Closed etiennesky closed 6 years ago
here is output of qstats:
ccapar:
Req'd Req'd Elap
Job ID Username Queue Jobname SessID NDS TSK Memory Time S Time
--------------- -------- -------- ---------- ------ --- --- ------ ----- - -----
7794282.ccapar c3et nf hc_a13s_18 -- 25 24 24gb 27:00 Q --
This information is erroneous here as far as NDS goes, since it is an openMP-like job (we request threads and not tasks). It should report 2 for NDS: one for our 12 physical cores, one for accounting. The latter is not billed, just needed by ECMWF. If you look at the epilogue at the end of the job log:
INFO
INFO MOM RESOURCES USED | ncpus cput runtime vmem mem
INFO ---------------------------------------------------------------------------- INFO 23.05.2018 - 16:11 | 24 315 360 274876kb 122296kb
INFO
The vmem and mem information is not valid for parallele jobs. The ncpus (here 24) is the value that PBS considers is as if you have been using hyperthreading (i.e. EC_hyperthreads=2
, while we use 1). In other words, for accounting purposes it is counting the number of logical cores. So 12*2=24, it is exactly what we expect.

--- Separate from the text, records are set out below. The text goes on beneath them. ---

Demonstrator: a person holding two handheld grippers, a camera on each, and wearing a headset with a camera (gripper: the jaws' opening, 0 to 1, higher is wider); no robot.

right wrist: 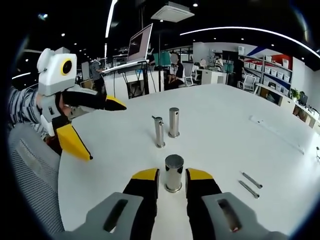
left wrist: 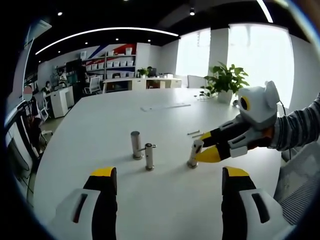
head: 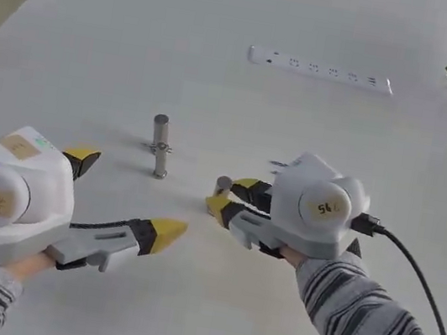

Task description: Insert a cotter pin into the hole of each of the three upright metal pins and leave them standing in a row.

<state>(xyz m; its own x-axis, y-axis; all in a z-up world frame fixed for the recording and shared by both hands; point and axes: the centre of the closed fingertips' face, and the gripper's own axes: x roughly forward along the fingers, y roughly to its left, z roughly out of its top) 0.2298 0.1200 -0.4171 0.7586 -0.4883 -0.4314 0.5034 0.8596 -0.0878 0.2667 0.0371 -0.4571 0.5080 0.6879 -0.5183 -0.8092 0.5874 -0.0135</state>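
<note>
White table: carrying every item listed.
Left gripper: hovering at the near left, jaws spreading wide and gripping nothing.
Right gripper: reaching in from the right, jaws clamping the held metal pin by its sides, its base sitting on the table.
Power strip: lying at the far side.
Second metal pin: standing upright beyond the held one, carrying a fitted cotter pin near its top.
Third metal pin: standing upright just beside the second.
Two loose cotter pins: lying flat, side by side, apart from the row.
</note>
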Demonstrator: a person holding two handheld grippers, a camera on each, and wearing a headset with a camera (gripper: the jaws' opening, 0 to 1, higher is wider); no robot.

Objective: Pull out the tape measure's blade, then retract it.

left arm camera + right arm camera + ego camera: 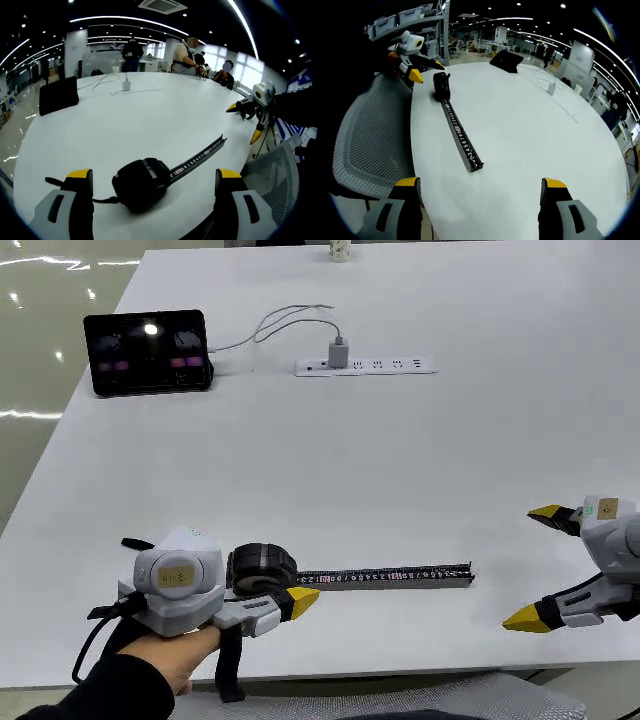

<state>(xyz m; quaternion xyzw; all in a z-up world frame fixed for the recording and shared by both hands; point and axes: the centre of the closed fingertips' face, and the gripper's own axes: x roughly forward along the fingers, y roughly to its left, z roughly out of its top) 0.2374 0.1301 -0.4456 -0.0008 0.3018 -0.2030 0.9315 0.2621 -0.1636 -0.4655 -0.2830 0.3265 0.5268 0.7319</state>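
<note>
While the tape measure [262, 568] sits near the front edge of the white table [420, 470], its blade [390, 577] lies pulled out flat to the right. Its black case [142, 184] rests between the wide-open jaws of the left gripper [153, 176]; whether either jaw touches it I cannot tell. The right gripper [535, 566] hangs near the blade's tip but apart from it, jaws spread wide and holding nothing. Farther back stand a tablet [148, 350] and a power strip [365, 366] with a charger [338, 352] plugged in.
</note>
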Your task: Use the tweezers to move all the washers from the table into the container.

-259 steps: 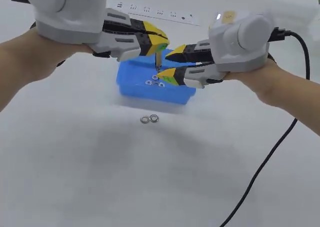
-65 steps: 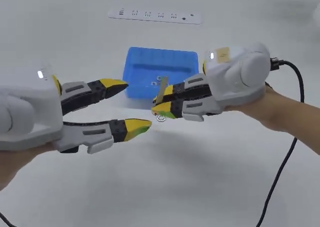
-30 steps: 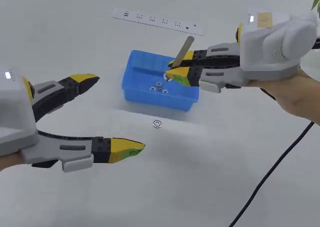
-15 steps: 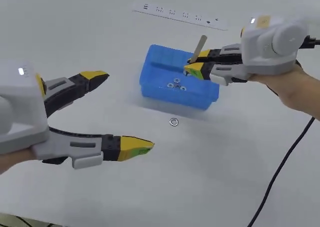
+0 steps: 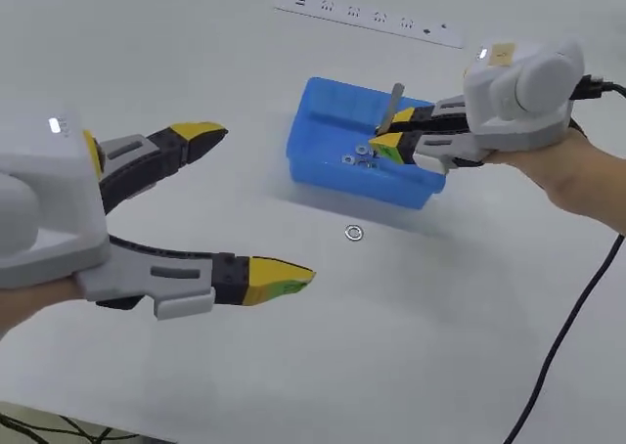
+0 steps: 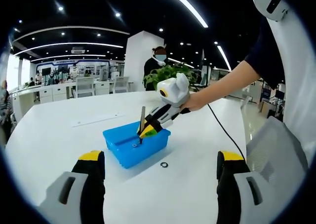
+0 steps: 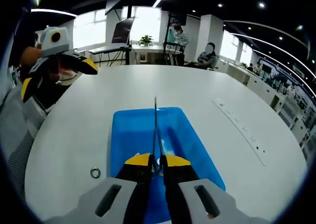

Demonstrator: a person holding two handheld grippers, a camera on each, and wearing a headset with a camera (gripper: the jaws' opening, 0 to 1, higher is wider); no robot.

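While poised over the container [image 5: 333, 121], clamps tweezers [image 5: 393, 107] in right gripper [image 5: 377, 146]; holds left gripper [image 5: 264, 203] wide apart near it, with one washer [image 5: 354, 233] on worktop [image 5: 391, 346] just beside container.

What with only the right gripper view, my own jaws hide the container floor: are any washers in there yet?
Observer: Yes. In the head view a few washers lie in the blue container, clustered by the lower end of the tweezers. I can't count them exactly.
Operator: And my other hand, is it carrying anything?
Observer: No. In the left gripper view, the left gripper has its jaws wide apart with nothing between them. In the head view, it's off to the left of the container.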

The bottom line is that when requesting nf queue
, the NDS is not valid. I did a quick test with requesting (12 tasks, 1 thread-per-task) or (1 task, 12 threads-per-task) in that fractional queue: in both cases, one node, 12 physical cores are used, 24 logical cores are billed, and the qstat reports 25 NDS.
While looking into this, I clean up a bit the template job script. Does not change a thing performance wise. See 2c7011e.
Thanks I did not dig too deep into the actual accounting that was used.
When I submit a hiresclim2 job with the scripts/hc.sh the request is for 24 nodes, which is a waste of resources. It should run on 1 node with 12 cores only.